Posting utf8 data using LWP::UserAgent

By domm on November 11, 2010 7:33 AM

Yesterday we had some troubles setting up a client that should post some utf8 JSON to a web API. The problem was, that the data kept showing up as latin-1. After lots of "fun" with hexdump, wireshark, the debugger and Devel::Peek we verified that we were in fact passing a properly utf8 encoded JSON to LWP::UserAgent like so:

    my $response = $ua->post(
        $self->api_base_url . '/' . $args->{action},
        'Content-type'   => 'application/json;charset=utf-8',
        Content          => $args->{data},
    );

Still we didn't receive utf8 on the server.

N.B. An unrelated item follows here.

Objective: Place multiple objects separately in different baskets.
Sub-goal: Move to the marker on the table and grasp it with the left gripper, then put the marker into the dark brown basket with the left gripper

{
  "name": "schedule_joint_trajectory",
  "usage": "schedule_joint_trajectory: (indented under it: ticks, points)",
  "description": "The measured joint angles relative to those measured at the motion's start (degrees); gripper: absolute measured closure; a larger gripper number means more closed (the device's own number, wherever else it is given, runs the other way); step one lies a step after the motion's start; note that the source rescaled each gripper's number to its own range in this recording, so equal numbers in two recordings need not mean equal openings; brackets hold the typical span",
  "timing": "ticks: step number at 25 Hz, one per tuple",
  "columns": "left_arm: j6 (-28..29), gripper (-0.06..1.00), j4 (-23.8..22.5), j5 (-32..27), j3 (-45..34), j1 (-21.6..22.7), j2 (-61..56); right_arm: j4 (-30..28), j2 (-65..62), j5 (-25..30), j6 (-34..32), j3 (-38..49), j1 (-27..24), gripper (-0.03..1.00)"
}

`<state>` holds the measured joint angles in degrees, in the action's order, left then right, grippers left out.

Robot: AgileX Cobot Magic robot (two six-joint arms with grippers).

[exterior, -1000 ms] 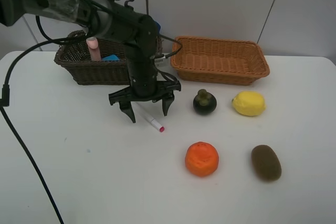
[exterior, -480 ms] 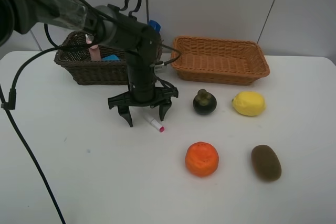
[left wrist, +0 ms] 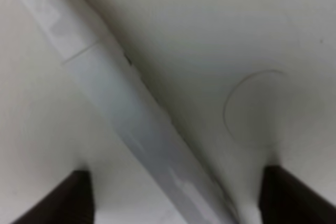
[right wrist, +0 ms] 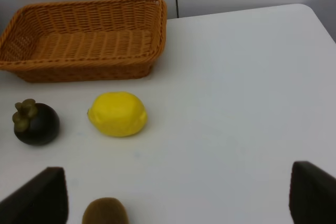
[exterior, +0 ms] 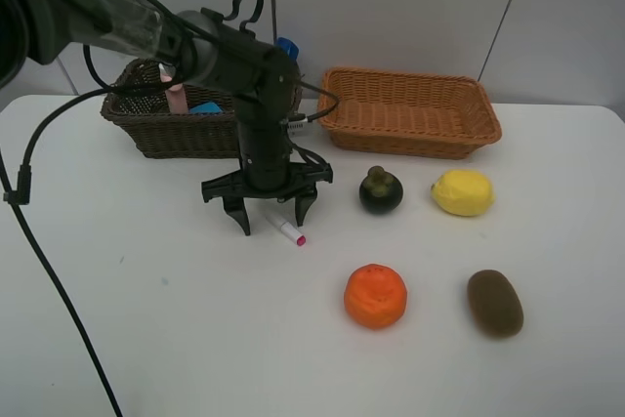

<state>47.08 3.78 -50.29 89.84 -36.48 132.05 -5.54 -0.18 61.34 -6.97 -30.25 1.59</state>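
Observation:
A white pen (exterior: 287, 229) with a pink tip lies on the white table, and my left gripper (exterior: 271, 219) stands over it, open, with a finger on each side. In the left wrist view the pen (left wrist: 131, 124) runs slantwise between the two dark fingertips (left wrist: 58, 198), and neither touches it. The dark brown basket (exterior: 161, 134) at the back left holds a pink bottle (exterior: 176, 95), and a blue cap (exterior: 286, 47) shows behind the arm. My right gripper (right wrist: 173, 198) is open, above the table near the lemon (right wrist: 118, 114), and is out of the high view.
The light tan basket (exterior: 410, 139) stands at the back right with nothing in it. In front of it lie the mangosteen (exterior: 381, 190), lemon (exterior: 463, 192), orange (exterior: 375, 295) and kiwi (exterior: 495, 302). A black cable (exterior: 29, 241) trails down the table's left side.
My left gripper has come down over the pen, and its fingers have drawn a little closer together. The fruit and the baskets have not moved.

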Motion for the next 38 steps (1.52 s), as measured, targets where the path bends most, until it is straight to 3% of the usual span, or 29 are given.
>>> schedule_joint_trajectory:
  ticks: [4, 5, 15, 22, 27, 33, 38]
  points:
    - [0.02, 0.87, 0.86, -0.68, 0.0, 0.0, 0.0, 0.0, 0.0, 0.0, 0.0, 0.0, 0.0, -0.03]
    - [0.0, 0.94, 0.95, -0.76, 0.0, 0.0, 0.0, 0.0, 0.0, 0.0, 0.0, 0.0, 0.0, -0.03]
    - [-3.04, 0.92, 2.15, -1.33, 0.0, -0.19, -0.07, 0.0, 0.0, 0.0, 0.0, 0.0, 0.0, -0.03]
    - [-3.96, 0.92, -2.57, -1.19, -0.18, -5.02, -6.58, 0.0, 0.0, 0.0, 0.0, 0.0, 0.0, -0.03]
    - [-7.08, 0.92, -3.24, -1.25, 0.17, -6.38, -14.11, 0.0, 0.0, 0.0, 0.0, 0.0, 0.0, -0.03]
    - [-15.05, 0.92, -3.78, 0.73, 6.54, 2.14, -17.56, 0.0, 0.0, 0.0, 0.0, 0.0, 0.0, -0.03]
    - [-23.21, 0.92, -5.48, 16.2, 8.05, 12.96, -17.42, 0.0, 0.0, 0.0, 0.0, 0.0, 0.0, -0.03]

After adding encode_utf8 in random places, it worked. So I dug into google and found this posting containing this advice:

If you want the string UTF8 encoded, then say so explicitly:

 $req = HTTP::Request->new(POST => $endpoint);

 $req->content_type("text/plain; charset='utf8'");

 $req->content(Encode::encode_utf8($utf8));

It seems that HTTP::Request, when stitching together the actual text representation of the request, will downgrade the content to latin1, no matter what you say in Content-Type, unless one explicitly calls encode_utf8 on the content.

Now that I think about it again, I guess we've fallen into the trap that Perl uses something very much like utf8 for the internal representation (which is why we can get the utf8 encoded data out of the database, send it to the client, and it get's displayed correctly). But sometimes you just have to be very explicit, especially when dealing with picky modules like HTTP::Request.

BTW, the working code we're using now looks like this:

    my $response = $ua->post(
        $self->api_base_url . '/' . $args->{action},
        'Content-type'   => 'application/json;charset=utf-8',
        Content          => encode_utf8($args->{data}),
    );

12 comments

Tagged as:

utf8

12 Comments

Ben Bullock | November 11, 2010 9:00 AM | Reply

Hmm?

---------------

#!/home/ben/software/install/bin/perl
use warnings;
use strict;
use LWP::UserAgent;
use utf8;
my $utf8 = 'さる';
my $ua = LWP::UserAgent->new ();
my $response =
$ua->post('http://mikan/b/cgi/cgi.cgi',
'Content-type' => 'application/json;charset=utf-8',
Content => $utf8,
);
print $response->decoded_content ();

----------

$ ./test-lwp.pl
HTTP::Message content must be bytes at /home/ben/software/install/lib/perl5/site_perl/5.10.0/HTTP/Request/Common.pm line 91

Tatsuhiko Miyagawa | November 11, 2010 9:29 AM | Reply

> But sometimes you just have to be very explicit, especially when dealing with picky modules like HTTP::Request.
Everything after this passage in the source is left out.